§ Your assignment
A word-for-word repetition of all the entries is required.

··· Source data

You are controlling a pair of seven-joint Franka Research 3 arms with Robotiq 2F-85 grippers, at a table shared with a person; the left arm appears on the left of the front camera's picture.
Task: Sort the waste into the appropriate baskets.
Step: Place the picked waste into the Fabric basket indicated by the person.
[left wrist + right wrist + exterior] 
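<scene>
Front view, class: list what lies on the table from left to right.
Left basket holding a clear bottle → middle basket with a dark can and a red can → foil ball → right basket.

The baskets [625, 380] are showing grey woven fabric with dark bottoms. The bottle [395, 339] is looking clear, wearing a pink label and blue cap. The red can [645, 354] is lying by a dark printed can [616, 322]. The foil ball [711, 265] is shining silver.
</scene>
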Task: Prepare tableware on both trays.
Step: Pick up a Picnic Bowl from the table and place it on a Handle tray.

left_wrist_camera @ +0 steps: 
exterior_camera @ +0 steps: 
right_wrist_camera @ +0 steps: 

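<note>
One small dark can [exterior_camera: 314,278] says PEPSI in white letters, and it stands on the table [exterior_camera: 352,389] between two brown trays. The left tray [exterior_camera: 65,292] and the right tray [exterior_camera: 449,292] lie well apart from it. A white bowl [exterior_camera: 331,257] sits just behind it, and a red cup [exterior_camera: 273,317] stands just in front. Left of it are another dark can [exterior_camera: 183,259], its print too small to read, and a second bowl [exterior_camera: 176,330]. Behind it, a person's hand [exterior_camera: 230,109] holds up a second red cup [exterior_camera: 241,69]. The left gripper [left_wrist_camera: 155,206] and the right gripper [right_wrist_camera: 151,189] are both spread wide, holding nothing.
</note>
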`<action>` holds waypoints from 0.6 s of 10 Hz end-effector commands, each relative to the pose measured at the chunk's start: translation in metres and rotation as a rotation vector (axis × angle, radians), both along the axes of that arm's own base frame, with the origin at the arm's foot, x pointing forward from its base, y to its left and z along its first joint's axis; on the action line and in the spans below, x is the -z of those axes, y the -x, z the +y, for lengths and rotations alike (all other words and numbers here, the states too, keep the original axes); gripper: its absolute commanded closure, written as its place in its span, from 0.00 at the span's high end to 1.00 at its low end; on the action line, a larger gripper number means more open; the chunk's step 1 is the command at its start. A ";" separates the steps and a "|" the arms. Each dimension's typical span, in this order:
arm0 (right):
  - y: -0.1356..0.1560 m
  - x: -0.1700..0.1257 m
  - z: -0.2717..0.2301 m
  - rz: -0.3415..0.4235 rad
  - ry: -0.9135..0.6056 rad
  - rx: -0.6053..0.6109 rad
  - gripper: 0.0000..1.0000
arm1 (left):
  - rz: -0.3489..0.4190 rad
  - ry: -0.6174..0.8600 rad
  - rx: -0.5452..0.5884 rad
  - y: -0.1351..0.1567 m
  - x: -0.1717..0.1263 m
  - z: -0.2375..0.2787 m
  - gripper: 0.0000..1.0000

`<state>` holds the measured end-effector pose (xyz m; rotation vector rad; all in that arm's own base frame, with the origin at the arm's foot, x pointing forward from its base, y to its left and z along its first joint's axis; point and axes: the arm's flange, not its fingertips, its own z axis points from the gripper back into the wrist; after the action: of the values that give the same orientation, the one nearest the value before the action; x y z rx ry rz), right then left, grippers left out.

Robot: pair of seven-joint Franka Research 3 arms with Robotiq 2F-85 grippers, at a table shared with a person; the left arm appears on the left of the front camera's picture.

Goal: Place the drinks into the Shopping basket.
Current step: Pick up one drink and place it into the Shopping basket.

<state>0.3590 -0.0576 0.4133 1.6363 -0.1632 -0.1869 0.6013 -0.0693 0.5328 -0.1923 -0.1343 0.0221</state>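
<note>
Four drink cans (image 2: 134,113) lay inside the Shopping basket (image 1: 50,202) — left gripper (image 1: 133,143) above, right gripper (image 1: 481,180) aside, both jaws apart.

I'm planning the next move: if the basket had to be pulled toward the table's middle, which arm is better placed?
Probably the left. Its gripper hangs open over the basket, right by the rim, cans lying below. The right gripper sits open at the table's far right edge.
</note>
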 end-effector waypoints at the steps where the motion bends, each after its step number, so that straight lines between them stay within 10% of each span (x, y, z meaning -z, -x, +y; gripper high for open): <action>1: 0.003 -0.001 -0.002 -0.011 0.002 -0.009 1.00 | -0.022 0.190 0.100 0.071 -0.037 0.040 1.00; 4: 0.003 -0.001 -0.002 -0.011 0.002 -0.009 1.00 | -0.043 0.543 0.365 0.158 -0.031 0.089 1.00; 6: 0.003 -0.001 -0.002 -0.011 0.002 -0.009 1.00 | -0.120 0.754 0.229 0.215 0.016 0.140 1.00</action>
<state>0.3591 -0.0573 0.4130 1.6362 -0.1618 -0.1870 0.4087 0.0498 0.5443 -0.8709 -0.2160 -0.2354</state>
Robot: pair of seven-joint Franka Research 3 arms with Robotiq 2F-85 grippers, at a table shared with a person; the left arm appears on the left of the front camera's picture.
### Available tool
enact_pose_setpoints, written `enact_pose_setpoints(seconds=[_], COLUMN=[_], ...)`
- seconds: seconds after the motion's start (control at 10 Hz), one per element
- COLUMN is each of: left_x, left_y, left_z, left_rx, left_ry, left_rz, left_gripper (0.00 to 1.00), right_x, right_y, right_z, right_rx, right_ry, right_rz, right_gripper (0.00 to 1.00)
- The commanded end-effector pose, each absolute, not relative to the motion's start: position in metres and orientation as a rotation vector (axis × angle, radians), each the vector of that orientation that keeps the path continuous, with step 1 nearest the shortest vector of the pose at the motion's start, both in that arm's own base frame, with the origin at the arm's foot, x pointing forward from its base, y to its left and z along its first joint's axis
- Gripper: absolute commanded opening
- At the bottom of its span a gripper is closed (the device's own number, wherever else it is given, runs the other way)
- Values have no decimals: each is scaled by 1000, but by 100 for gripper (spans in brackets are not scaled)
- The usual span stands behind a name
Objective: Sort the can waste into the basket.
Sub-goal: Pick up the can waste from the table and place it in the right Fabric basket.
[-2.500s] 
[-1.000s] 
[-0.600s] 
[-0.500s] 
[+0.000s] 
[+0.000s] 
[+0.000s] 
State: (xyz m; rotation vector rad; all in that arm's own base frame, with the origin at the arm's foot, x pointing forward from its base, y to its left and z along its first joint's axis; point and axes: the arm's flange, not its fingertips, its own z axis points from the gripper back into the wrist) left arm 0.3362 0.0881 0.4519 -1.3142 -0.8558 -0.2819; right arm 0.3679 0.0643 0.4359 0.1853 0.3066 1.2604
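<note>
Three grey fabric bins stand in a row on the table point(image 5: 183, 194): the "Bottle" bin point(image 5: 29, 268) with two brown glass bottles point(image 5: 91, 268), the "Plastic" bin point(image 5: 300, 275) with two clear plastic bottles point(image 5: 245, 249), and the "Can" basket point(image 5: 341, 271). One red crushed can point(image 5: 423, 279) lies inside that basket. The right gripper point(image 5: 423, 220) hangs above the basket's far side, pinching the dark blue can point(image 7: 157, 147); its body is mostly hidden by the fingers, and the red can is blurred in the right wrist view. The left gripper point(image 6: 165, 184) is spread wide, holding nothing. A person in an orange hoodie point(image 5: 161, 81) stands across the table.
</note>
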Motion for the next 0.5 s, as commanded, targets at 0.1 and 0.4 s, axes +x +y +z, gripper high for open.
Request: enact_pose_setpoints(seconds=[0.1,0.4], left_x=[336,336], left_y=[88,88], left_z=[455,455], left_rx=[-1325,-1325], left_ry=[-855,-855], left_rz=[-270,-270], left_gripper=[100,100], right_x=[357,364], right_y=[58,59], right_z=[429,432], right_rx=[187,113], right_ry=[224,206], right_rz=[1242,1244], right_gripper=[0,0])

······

§ Written response
You are controlling a pair of seven-joint Franka Research 3 arms with Robotiq 2F-85 grippers, at a table shared with a person; the left arm appears on the left of the front camera's picture.
Task: Sort the waste into the appropriate baskets.
Step: Place the picked waste into the Fabric basket indicated by the person.
[left wrist + right wrist + exterior] 
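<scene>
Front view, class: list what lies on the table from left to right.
Left basket holding a clear bottle → middle basket with a dark can and a red can → foil ball → right basket.

The baskets [625, 380] are showing grey woven fabric with dark bottoms. The bottle [395, 339] is looking clear, wearing a pink label and blue cap. The red can [645, 354] is lying by a dark printed can [616, 322]. The foil ball [711, 265] is shining silver.
</scene>
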Task: Prepare tableware on both trays.
Step: Pick up a Picnic Bowl from the table and place it on a Handle tray.

left_wrist_camera @ +0 steps: 
exterior_camera @ +0 steps: 
right_wrist_camera @ +0 steps: 

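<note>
One small dark can [exterior_camera: 314,278] says PEPSI in white letters, and it stands on the table [exterior_camera: 352,389] between two brown trays. The left tray [exterior_camera: 65,292] and the right tray [exterior_camera: 449,292] lie well apart from it. A white bowl [exterior_camera: 331,257] sits just behind it, and a red cup [exterior_camera: 273,317] stands just in front. Left of it are another dark can [exterior_camera: 183,259], its print too small to read, and a second bowl [exterior_camera: 176,330]. Behind it, a person's hand [exterior_camera: 230,109] holds up a second red cup [exterior_camera: 241,69]. The left gripper [left_wrist_camera: 155,206] and the right gripper [right_wrist_camera: 151,189] are both spread wide, holding nothing.
</note>
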`<action>` holds waypoints from 0.6 s of 10 Hz end-effector commands, each relative to the pose measured at the chunk's start: translation in metres and rotation as a rotation vector (axis × angle, radians), both along the axes of that arm's own base frame, with the origin at the arm's foot, x pointing forward from its base, y to its left and z along its first joint's axis; on the action line and in the spans below, x is the -z of those axes, y the -x, z the +y, for lengths and rotations alike (all other words and numbers here, the states too, keep the original axes); gripper: its absolute commanded closure, written as its place in its span, from 0.00 at the span's high end to 1.00 at its low end; on the action line, a larger gripper number means more open; the chunk's step 1 is the command at its start. A ";" separates the steps and a "|" the arms. Each dimension's typical span, in this order:
arm0 (right):
  - y: -0.1356..0.1560 m
  - x: -0.1700..0.1257 m
  - z: -0.2717..0.2301 m
  - rz: -0.3415..0.4235 rad
  - ry: -0.9135..0.6056 rad
  - rx: -0.6053..0.6109 rad
  - gripper: 0.0000..1.0000
arm1 (left):
  - rz: -0.3489..0.4190 rad
  - ry: -0.6174..0.8600 rad
  - rx: -0.5452..0.5884 rad
  - y: -0.1351..0.1567 m
  - x: -0.1717..0.1263 m
  - z: -0.2375..0.2787 m
  - gripper: 0.0000..1.0000

`<state>` holds the measured end-effector pose (xyz m; rotation vector rad; all in that arm's own base frame, with the origin at the arm's foot, x pointing forward from its base, y to its left and z along its first joint's axis; point and axes: the arm's flange, not its fingertips, its own z axis points from the gripper back into the wrist; after the action: of the values that give the same orientation, the one nearest the value before the action; x y z rx ry rz), right then left, grippers left out.

Robot: pair of seven-joint Franka Research 3 arms with Robotiq 2F-85 grippers, at a table shared with a person; the left arm appears on the left of the front camera's picture.

Goal: Place the drinks into the Shopping basket.
Current step: Pick up one drink and place it into the Shopping basket.

<state>0.3590 -0.0576 0.4133 1.6363 -0.1632 -0.1869 0.6013 -0.0693 0.5328 -0.1923 -0.1343 0.0221</state>
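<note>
Four drink cans (image 2: 134,113) lay inside the Shopping basket (image 1: 50,202) — left gripper (image 1: 133,143) above, right gripper (image 1: 481,180) aside, both jaws apart.

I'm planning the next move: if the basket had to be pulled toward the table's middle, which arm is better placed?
Probably the left. Its gripper hangs open over the basket, right by the rim, cans lying below. The right gripper sits open at the table's far right edge.
</note>
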 end-effector waypoints at the steps where the motion bends, each after its step number, so that straight lines between them stay within 10% of each span (x, y, z meaning -z, -x, +y; gripper high for open): <action>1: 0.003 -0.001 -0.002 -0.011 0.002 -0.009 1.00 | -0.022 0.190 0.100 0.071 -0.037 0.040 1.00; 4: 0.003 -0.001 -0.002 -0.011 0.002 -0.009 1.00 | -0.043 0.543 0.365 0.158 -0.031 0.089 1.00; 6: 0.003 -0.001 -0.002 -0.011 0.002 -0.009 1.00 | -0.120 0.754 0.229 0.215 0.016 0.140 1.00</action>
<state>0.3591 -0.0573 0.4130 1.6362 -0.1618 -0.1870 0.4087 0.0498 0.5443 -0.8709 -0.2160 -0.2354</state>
Robot: pair of seven-joint Franka Research 3 arms with Robotiq 2F-85 grippers, at a table shared with a person; the left arm appears on the left of the front camera's picture.
### Available tool
enact_pose_setpoints, written `enact_pose_setpoints(seconds=[_], COLUMN=[_], ...)`
- seconds: seconds after the motion's start (control at 10 Hz), one per element
- COLUMN is each of: left_x, left_y, left_z, left_rx, left_ry, left_rz, left_gripper (0.00 to 1.00), right_x, right_y, right_z, right_rx, right_ry, right_rz, right_gripper (0.00 to 1.00)
- The commanded end-effector pose, each absolute, not relative to the motion's start: position in metres and orientation as a rotation vector (axis × angle, radians), each the vector of that orientation that keeps the path continuous, with step 1 nearest the shortest vector of the pose at the motion's start, both in that arm's own base frame, with the origin at the arm's foot, x pointing forward from its base, y to its left and z along its first joint's axis
- Gripper: absolute commanded opening
- At the bottom of its span a gripper is closed (the device's own number, wherever else it is given, runs the other way)
- Values have no decimals: each is scaled by 1000, but by 100 for gripper (spans in brackets are not scaled)
- The usual span stands behind a name
Objective: Sort the can waste into the basket.
Sub-goal: Pick up the can waste from the table and place it in the right Fabric basket.
[-2.500s] 
[-1.000s] 
[-0.600s] 
[-0.500s] 
[+0.000s] 
[+0.000s] 
[+0.000s] 
State: (xyz m; rotation vector rad; all in that arm's own base frame, with the origin at the arm's foot, x pointing forward from its base, y to its left and z along its first joint's axis; point and axes: the arm's flange, not its fingertips, its own z axis points from the gripper back into the wrist) left arm 0.3362 0.0881 0.4519 -1.3142 -0.8558 -0.2819; right arm 0.3679 0.0643 0.4359 0.1853 0.3066 1.2604
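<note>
Three grey fabric bins stand in a row on the table point(image 5: 183, 194): the "Bottle" bin point(image 5: 29, 268) with two brown glass bottles point(image 5: 91, 268), the "Plastic" bin point(image 5: 300, 275) with two clear plastic bottles point(image 5: 245, 249), and the "Can" basket point(image 5: 341, 271). One red crushed can point(image 5: 423, 279) lies inside that basket. The right gripper point(image 5: 423, 220) hangs above the basket's far side, pinching the dark blue can point(image 7: 157, 147); its body is mostly hidden by the fingers, and the red can is blurred in the right wrist view. The left gripper point(image 6: 165, 184) is spread wide, holding nothing. A person in an orange hoodie point(image 5: 161, 81) stands across the table.
</note>
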Motion for the next 0.5 s, as commanded, targets at 0.1 and 0.4 s, axes +x +y +z, gripper high for open.
Request: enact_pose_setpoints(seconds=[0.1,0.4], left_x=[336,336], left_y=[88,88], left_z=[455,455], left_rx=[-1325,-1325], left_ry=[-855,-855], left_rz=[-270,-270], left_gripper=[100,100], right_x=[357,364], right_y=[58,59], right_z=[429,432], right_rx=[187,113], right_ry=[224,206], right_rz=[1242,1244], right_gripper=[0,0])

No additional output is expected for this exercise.